Founding a company is much different from running it.

I'd consider founding exiting for the first years, but later rather boring.

------
throw2016
Docker is a reflection of some of the side effects of HN. Self driving cars
and AI are other tech being pushed in a misleading way. All these aggressively
promote SV funded companies without proper technical scrutiny.

The lack of scrutiny means questionable technical decisions and complicated
tool chains that add layers of complexity with little benefit are passed on to
users with little knowledge of the trade-offs involved.

In a way the original promise of containers of being simple and portable have
been completely lost to complicated wrappers like Docker and Kubernetes and
words like devops that promise a lot but deliver an out of control web of
complexity.

Google and Facebook have an army of networking, storage (they even hired the
btrfs developer), security and scalability experts.
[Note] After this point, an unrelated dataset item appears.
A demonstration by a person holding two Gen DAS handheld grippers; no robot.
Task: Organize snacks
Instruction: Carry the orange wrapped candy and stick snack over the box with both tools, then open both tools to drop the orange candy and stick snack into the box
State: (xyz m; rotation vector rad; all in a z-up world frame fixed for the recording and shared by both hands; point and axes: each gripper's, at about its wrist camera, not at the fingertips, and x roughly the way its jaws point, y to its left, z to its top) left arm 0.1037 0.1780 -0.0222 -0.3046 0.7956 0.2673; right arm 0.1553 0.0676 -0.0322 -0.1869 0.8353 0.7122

It's not 2 engineers doing
devops.

This also sets perverse incentives. Wrappers like Docker and Kubernetes
monopolize all the attention and funding while the core open source projects
that they are critically dependent on like LXC, Aufs, Overlayfs, Btrfs,
Dnsmasq, Nginx, Keepalived, Consul, Quagga, Bird, open source networking tech,
container tech in the kernel, apps are all hidden from view.

Docker initially wrapped the LXC project without proper credit and there was a
lot of misinformation about what LXC is, with zero pushback here. Many
commentators even today are not clear about containers and think Docker
invented containers. And this after thousands of posts about containers here.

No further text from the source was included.